▶ **Problem to work on**
The records below are to be written out again, exactly as they appear.

▶ **Provided data**
****
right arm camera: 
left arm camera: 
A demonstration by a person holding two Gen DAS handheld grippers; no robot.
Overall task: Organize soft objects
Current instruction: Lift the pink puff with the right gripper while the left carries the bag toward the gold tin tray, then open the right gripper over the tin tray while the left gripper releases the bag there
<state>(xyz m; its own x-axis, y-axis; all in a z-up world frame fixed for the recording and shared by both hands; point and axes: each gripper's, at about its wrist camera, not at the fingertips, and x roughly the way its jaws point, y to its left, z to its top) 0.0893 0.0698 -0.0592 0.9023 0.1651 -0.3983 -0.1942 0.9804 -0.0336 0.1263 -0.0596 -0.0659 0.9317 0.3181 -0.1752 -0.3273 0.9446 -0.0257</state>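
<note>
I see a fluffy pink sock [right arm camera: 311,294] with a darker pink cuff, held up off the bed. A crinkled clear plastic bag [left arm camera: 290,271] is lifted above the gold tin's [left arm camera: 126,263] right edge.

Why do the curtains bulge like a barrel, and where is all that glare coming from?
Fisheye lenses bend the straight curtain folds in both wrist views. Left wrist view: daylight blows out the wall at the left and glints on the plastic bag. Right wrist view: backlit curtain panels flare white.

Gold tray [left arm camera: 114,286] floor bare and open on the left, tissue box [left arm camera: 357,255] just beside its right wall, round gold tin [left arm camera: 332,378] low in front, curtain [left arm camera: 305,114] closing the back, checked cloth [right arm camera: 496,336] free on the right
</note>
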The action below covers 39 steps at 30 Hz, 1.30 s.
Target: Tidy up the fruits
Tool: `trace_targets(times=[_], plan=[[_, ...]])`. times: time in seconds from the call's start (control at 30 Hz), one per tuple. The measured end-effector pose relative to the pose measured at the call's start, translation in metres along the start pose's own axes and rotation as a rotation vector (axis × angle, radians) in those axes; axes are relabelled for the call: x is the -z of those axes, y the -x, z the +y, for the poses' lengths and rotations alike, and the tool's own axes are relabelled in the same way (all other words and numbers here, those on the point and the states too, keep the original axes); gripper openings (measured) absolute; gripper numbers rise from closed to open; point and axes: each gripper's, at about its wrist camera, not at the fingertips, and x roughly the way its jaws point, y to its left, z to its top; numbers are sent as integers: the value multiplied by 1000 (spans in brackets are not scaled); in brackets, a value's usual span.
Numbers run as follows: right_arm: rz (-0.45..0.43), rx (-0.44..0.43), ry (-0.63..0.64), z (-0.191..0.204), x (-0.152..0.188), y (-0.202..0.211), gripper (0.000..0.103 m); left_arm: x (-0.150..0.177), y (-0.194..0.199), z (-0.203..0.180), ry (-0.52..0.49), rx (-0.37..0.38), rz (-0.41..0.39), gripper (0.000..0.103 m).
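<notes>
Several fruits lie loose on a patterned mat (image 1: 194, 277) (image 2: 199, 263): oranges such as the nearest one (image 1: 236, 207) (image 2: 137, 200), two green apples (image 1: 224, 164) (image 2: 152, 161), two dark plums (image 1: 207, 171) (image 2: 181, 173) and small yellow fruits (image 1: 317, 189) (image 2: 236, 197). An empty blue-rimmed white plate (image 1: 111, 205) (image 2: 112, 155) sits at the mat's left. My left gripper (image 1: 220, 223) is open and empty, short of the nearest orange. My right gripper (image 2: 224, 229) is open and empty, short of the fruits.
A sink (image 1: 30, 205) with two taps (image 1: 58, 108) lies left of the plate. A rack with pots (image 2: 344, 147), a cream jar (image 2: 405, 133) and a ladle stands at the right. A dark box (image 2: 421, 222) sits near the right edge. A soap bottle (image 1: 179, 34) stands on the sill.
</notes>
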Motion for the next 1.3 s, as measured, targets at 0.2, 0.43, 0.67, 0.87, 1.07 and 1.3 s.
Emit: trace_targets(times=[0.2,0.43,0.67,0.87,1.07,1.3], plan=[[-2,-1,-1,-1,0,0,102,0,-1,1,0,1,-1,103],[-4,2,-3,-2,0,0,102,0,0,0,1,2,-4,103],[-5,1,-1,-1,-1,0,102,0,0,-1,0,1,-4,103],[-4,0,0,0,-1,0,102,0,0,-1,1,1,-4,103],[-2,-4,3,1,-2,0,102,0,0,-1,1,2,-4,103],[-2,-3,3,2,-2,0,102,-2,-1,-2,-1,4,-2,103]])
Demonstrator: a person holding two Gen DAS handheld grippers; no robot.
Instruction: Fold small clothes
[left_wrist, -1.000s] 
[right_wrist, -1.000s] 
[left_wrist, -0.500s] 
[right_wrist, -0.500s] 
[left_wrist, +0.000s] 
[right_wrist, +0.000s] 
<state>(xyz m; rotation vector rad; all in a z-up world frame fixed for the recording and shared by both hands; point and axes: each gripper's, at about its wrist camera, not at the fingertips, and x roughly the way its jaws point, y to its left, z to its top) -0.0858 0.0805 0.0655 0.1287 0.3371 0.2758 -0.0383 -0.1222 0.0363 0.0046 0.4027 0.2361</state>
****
▶ **Answer to this task**
right arm camera: 
left arm camera: 
A demonstration by a person holding two Gen DAS handheld grippers; no robot.
Overall task: Organize soft objects
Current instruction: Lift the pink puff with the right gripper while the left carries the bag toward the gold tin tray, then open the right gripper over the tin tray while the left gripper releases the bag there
<state>(xyz m; its own x-axis, y-axis; all in a z-up world frame fixed for the recording and shared by both hands; point and axes: each gripper's, at about its wrist camera, not at the fingertips, and x roughly the way its jaws point, y to its left, z to its top) 0.0893 0.0698 -0.0592 0.9023 0.1651 -0.3983 -0.1942 0.9804 -0.0336 0.1263 -0.0596 -0.0659 0.9317 0.3181 -0.1752 -0.3273 0.9446 -0.0257</state>
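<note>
I see a fluffy pink sock [right arm camera: 311,294] with a darker pink cuff, held up off the bed. A crinkled clear plastic bag [left arm camera: 290,271] is lifted above the gold tin's [left arm camera: 126,263] right edge.

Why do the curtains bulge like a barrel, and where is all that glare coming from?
Fisheye lenses bend the straight curtain folds in both wrist views. Left wrist view: daylight blows out the wall at the left and glints on the plastic bag. Right wrist view: backlit curtain panels flare white.

Gold tray [left arm camera: 114,286] floor bare and open on the left, tissue box [left arm camera: 357,255] just beside its right wall, round gold tin [left arm camera: 332,378] low in front, curtain [left arm camera: 305,114] closing the back, checked cloth [right arm camera: 496,336] free on the right
</note>
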The action below covers 39 steps at 30 Hz, 1.30 s.
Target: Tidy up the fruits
Tool: `trace_targets(times=[_], plan=[[_, ...]])`. times: time in seconds from the call's start (control at 30 Hz), one per tuple. The measured end-effector pose relative to the pose measured at the call's start, translation in metres along the start pose's own axes and rotation as a rotation vector (axis × angle, radians) in those axes; axes are relabelled for the call: x is the -z of those axes, y the -x, z the +y, for the poses' lengths and rotations alike, and the tool's own axes are relabelled in the same way (all other words and numbers here, those on the point and the states too, keep the original axes); gripper openings (measured) absolute; gripper numbers rise from closed to open; point and axes: each gripper's, at about its wrist camera, not at the fingertips, and x roughly the way its jaws point, y to its left, z to its top; numbers are sent as integers: the value multiplied by 1000 (spans in brackets are not scaled); in brackets, a value's usual span.
Numbers run as follows: right_arm: rz (-0.45..0.43), rx (-0.44..0.43), ry (-0.63..0.64), z (-0.191..0.204), x (-0.152..0.188), y (-0.202..0.211), gripper (0.000..0.103 m); left_arm: x (-0.150..0.177), y (-0.194..0.199), z (-0.203..0.180), ry (-0.52..0.49), rx (-0.37..0.38), rz (-0.41..0.39), gripper (0.000..0.103 m).
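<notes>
Several fruits lie loose on a patterned mat (image 1: 194, 277) (image 2: 199, 263): oranges such as the nearest one (image 1: 236, 207) (image 2: 137, 200), two green apples (image 1: 224, 164) (image 2: 152, 161), two dark plums (image 1: 207, 171) (image 2: 181, 173) and small yellow fruits (image 1: 317, 189) (image 2: 236, 197). An empty blue-rimmed white plate (image 1: 111, 205) (image 2: 112, 155) sits at the mat's left. My left gripper (image 1: 220, 223) is open and empty, short of the nearest orange. My right gripper (image 2: 224, 229) is open and empty, short of the fruits.
A sink (image 1: 30, 205) with two taps (image 1: 58, 108) lies left of the plate. A rack with pots (image 2: 344, 147), a cream jar (image 2: 405, 133) and a ladle stands at the right. A dark box (image 2: 421, 222) sits near the right edge. A soap bottle (image 1: 179, 34) stands on the sill.
</notes>
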Motion for the next 1.3 s, as measured, targets at 0.2, 0.43, 0.67, 0.87, 1.07 and 1.3 s.
Emit: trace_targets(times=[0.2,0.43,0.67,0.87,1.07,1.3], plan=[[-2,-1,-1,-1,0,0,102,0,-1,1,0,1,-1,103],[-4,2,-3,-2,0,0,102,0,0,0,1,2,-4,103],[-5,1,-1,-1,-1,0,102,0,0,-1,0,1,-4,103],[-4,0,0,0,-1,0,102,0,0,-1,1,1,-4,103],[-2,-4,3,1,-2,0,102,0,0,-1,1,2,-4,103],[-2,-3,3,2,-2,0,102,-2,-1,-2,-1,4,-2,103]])
Demonstrator: a person holding two Gen DAS handheld grippers; no robot.
Instruction: Fold small clothes
[left_wrist, -1.000s] 
[right_wrist, -1.000s] 
[left_wrist, -0.500s] 
[right_wrist, -0.500s] 
[left_wrist, +0.000s] 
[right_wrist, +0.000s] 
<state>(xyz m; rotation vector rad; all in a z-up world frame fixed for the recording and shared by both hands; point and axes: each gripper's, at about its wrist camera, not at the fingertips, and x roughly the way its jaws point, y to its left, z to its top) -0.0858 0.0805 0.0655 0.1287 0.3371 0.2758 -0.0383 -0.1222 0.0363 0.0046 0.4027 0.2361</state>

What came before is the complete response.